(HOW TO COMPLETE THIS TASK) Of the entries below, return only those lines from the line with "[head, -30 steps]" to the line with "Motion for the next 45", exactly, both included.

(ENTRIES SUPPLIED)

- - -

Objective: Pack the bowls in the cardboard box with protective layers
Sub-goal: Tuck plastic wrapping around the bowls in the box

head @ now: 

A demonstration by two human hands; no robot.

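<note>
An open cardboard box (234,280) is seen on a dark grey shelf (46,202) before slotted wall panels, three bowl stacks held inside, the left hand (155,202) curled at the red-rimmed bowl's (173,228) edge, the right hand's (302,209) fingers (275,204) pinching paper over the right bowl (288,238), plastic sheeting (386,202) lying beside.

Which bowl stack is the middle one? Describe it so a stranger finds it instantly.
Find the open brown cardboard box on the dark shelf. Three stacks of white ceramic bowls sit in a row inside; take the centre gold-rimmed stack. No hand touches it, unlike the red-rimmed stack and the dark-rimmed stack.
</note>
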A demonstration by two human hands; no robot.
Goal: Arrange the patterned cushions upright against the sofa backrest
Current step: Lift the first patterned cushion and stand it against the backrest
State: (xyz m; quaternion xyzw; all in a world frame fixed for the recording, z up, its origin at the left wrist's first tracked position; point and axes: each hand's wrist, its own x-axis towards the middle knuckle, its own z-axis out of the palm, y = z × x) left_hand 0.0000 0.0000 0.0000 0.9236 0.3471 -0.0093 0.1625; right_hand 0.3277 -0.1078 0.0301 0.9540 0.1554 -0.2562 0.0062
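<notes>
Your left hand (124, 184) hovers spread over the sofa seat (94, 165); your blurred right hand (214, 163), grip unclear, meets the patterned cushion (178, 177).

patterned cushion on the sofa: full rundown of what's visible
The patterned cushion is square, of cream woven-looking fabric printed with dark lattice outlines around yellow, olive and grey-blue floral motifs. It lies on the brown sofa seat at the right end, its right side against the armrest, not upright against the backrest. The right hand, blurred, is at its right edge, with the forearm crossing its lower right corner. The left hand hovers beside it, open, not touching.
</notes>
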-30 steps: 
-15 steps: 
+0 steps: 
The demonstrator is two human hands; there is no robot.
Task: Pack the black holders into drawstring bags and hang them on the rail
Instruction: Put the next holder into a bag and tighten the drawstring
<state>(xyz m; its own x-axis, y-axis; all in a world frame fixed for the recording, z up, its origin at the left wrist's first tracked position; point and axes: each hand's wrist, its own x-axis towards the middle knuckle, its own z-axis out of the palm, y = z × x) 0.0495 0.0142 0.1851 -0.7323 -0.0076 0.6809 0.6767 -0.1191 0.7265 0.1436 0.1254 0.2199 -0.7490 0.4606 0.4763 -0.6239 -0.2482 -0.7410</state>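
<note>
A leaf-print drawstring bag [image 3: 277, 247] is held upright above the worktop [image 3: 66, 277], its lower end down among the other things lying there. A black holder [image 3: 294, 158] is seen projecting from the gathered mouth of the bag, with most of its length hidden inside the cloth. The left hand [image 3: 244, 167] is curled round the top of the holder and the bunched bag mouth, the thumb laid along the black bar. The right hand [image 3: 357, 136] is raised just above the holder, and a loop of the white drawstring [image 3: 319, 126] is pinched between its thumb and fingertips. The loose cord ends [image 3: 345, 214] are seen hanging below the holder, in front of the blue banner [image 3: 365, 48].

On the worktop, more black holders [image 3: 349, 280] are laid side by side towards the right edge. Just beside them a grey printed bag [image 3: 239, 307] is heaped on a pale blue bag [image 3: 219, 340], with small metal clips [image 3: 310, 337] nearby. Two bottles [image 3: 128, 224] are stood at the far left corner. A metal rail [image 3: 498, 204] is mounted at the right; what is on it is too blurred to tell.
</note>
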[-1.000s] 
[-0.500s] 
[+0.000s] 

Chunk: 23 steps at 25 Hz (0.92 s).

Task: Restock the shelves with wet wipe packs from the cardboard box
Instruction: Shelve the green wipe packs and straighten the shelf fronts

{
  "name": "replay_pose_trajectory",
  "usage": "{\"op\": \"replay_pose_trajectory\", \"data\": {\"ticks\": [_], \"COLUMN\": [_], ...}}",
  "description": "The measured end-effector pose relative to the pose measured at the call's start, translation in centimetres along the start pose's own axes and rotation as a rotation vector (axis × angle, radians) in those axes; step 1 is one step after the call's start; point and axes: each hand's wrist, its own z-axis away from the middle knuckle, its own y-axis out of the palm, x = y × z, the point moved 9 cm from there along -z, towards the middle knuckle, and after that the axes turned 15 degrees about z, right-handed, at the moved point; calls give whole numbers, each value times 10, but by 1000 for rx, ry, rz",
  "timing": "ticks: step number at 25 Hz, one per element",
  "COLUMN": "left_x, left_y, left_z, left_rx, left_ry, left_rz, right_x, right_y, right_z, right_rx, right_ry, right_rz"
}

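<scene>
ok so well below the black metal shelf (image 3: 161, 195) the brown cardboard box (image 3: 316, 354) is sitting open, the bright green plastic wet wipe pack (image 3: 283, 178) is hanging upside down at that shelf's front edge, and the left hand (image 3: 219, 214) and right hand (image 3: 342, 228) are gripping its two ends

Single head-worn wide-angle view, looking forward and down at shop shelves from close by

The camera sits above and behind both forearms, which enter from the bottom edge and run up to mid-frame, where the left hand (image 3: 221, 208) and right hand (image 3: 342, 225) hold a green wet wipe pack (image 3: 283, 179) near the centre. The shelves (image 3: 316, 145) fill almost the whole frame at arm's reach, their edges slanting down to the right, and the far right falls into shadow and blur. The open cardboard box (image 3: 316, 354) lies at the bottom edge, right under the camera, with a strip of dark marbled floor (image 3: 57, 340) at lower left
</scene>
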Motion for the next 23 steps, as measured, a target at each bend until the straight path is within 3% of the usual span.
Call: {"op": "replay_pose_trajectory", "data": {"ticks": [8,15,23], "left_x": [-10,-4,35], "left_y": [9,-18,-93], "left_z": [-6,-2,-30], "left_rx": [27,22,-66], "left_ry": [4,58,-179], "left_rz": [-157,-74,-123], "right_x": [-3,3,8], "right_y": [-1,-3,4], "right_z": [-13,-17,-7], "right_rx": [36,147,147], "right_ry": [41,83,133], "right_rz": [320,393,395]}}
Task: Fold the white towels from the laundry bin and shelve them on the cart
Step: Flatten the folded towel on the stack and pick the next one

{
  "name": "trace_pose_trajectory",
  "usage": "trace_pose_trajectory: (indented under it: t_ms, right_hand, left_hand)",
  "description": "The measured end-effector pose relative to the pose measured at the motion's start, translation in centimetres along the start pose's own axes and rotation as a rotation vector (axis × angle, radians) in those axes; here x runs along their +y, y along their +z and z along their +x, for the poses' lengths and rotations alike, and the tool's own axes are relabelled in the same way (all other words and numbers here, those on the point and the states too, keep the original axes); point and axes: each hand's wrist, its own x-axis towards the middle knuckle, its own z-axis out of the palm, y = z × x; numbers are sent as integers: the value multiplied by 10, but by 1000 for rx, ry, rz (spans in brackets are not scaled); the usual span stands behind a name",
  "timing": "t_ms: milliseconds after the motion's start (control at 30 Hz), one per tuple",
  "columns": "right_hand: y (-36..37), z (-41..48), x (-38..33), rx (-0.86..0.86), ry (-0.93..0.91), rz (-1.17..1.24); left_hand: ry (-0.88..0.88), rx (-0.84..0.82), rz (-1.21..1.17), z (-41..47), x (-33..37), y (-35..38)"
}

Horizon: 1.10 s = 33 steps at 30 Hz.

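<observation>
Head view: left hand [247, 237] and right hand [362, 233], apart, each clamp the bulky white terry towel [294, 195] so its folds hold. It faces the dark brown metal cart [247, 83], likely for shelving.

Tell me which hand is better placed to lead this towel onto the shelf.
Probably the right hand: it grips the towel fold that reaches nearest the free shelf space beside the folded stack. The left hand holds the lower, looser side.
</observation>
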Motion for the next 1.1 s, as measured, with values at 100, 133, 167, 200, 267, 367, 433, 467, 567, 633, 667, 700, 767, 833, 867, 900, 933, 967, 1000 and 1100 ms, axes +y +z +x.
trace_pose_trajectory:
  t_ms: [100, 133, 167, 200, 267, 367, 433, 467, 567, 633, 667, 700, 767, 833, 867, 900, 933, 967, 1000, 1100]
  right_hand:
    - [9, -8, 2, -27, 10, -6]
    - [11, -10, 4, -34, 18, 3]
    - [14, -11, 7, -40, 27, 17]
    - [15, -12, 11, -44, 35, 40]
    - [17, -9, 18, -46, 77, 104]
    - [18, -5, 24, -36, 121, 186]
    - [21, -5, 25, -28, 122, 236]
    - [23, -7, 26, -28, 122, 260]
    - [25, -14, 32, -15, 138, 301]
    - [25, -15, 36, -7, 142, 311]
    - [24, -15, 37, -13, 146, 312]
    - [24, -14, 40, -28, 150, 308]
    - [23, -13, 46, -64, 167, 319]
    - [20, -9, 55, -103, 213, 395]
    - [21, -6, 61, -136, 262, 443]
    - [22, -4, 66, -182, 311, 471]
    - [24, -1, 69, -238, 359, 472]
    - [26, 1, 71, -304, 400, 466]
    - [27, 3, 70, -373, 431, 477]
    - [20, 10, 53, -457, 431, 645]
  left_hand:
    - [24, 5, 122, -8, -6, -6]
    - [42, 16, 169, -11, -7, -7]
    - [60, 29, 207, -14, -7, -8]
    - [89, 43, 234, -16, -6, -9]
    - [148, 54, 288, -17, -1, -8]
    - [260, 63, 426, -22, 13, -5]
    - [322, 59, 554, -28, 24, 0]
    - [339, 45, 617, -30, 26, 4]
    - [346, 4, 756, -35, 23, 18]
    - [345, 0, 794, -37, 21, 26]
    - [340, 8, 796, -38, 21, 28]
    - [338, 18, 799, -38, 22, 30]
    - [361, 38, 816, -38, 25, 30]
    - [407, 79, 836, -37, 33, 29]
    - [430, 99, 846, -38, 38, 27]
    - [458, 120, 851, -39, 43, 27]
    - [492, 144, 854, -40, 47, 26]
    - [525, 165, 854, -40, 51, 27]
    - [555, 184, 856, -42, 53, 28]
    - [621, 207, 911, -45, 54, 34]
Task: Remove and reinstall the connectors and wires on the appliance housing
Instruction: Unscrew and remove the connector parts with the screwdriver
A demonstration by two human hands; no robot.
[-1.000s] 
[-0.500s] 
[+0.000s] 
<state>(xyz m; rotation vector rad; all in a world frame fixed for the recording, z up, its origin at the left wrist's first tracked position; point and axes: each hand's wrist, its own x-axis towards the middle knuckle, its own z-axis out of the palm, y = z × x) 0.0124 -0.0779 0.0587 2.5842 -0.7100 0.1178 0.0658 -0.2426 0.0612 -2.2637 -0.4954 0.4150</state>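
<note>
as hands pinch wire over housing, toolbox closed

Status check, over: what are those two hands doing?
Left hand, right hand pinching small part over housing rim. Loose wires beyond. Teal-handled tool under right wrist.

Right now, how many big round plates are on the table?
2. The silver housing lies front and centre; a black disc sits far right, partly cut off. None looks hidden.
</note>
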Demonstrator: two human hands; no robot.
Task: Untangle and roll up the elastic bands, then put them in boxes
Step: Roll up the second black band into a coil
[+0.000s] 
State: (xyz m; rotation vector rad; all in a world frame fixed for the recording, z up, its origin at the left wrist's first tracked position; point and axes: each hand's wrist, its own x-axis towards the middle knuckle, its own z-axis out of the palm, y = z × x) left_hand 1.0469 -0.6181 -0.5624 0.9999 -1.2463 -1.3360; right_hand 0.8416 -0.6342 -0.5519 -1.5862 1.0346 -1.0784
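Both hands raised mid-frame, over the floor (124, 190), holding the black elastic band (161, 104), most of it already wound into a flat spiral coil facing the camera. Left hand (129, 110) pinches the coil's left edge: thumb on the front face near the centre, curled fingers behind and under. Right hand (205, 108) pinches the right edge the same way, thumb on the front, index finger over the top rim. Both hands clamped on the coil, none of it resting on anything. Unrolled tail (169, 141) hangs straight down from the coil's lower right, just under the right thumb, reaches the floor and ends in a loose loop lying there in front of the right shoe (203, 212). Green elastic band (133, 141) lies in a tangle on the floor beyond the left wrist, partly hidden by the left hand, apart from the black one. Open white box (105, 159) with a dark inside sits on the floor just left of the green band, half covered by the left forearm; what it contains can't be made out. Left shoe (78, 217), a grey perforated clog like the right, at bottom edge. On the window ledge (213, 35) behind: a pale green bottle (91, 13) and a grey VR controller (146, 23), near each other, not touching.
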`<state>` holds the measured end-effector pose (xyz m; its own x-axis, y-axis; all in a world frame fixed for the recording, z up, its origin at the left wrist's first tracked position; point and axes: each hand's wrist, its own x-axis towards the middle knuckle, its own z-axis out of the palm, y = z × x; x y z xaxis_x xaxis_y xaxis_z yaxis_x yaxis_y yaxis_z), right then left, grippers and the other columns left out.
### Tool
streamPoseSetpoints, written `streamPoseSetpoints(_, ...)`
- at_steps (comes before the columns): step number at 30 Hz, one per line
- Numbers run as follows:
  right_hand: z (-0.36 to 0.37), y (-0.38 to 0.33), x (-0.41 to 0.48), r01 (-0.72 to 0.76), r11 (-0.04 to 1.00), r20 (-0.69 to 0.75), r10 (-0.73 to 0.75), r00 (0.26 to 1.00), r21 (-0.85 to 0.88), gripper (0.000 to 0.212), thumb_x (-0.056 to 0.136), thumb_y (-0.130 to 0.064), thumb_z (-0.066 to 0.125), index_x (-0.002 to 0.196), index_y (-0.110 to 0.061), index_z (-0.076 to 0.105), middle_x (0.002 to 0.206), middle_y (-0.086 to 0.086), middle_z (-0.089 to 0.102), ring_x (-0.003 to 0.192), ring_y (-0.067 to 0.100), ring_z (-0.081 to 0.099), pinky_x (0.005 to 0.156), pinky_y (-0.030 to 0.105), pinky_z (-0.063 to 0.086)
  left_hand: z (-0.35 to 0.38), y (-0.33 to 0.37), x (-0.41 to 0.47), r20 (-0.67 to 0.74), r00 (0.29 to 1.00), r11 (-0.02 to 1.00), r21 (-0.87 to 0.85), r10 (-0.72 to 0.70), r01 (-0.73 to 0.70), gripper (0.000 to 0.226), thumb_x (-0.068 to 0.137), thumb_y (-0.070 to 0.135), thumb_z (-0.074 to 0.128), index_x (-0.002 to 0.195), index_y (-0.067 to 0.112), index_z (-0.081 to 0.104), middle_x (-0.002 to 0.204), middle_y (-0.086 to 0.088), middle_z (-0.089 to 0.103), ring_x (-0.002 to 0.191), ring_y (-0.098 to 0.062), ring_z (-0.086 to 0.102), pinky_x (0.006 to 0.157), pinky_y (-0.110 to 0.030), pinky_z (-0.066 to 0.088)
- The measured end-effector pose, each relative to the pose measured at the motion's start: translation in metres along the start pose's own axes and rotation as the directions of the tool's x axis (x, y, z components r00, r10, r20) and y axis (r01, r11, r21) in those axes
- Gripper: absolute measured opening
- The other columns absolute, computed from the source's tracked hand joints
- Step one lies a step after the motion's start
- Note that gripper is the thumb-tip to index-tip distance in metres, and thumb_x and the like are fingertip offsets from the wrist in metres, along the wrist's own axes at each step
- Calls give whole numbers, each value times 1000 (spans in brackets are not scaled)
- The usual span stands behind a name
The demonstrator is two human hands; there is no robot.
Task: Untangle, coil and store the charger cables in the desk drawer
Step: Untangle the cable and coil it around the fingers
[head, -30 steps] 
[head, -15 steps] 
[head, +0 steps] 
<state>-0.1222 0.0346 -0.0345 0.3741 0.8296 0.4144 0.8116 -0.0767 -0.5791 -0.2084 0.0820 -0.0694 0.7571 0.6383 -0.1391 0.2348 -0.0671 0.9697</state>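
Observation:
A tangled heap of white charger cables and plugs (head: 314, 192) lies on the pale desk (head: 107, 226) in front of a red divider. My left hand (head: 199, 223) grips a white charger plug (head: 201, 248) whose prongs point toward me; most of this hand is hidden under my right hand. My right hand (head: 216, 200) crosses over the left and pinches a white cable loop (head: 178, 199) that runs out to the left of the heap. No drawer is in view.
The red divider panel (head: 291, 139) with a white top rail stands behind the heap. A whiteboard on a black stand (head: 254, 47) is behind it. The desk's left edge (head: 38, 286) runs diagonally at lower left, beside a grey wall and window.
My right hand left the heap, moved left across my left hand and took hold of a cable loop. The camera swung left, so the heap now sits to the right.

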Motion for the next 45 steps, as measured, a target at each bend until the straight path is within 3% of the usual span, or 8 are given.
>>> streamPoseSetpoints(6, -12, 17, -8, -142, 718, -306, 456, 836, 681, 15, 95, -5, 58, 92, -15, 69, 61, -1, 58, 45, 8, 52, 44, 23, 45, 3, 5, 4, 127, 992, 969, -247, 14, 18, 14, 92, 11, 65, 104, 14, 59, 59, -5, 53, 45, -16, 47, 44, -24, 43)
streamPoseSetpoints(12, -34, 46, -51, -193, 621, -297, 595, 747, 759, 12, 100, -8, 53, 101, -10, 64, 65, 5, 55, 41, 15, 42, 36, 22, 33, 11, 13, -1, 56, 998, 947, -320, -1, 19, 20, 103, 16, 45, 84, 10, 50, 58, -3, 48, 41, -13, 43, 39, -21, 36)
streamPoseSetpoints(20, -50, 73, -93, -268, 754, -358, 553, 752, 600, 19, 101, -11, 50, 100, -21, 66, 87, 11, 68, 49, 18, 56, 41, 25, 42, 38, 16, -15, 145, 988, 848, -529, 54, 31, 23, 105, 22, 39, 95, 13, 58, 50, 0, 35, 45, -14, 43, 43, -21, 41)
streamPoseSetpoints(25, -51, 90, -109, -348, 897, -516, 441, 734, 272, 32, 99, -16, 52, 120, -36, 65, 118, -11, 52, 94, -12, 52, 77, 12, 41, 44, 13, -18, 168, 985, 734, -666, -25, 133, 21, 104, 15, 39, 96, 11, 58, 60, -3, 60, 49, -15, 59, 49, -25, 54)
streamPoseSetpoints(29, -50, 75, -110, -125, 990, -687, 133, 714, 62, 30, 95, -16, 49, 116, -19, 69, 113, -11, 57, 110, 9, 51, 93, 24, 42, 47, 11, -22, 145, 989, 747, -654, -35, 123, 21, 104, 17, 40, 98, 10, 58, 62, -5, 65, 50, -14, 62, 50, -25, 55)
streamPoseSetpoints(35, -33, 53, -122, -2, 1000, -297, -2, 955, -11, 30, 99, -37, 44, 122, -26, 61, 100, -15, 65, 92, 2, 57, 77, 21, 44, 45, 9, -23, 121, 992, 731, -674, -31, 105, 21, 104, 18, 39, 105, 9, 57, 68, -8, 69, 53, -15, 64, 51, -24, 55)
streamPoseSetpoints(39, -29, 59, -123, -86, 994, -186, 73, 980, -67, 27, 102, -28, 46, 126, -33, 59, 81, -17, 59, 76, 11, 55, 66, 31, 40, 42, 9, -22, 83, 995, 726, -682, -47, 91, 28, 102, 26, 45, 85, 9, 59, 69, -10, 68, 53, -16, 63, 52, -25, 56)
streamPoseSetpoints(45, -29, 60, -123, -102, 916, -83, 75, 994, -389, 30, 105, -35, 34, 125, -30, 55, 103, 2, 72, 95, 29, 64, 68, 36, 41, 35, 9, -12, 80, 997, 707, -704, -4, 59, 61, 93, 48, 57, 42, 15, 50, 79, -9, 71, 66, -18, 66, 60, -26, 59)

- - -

(TASK OUTPUT)
[head, -30 steps] 
[head, -15 steps] 
[head, +0 steps] 
<state>-0.1222 0.0346 -0.0345 0.3741 0.8296 0.4144 0.8116 -0.0767 -0.5791 -0.2084 0.0820 -0.0694 0.7571 0.6383 -0.1391 0.2348 -0.0671 0.9697</state>
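Observation:
A tangled heap of white charger cables and plugs (head: 314, 192) lies on the pale desk (head: 107, 226) in front of a red divider. My left hand (head: 199, 223) grips a white charger plug (head: 201, 248) whose prongs point toward me; most of this hand is hidden under my right hand. My right hand (head: 216, 200) crosses over the left and pinches a white cable loop (head: 178, 199) that runs out to the left of the heap. No drawer is in view.
The red divider panel (head: 291, 139) with a white top rail stands behind the heap. A whiteboard on a black stand (head: 254, 47) is behind it. The desk's left edge (head: 38, 286) runs diagonally at lower left, beside a grey wall and window.
My right hand left the heap, moved left across my left hand and took hold of a cable loop. The camera swung left, so the heap now sits to the right.
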
Motion for the next 45 steps, as measured, a target at each bend until the straight path is within 3% of the usual span, or 8 are given.

Nothing remains to add to the output.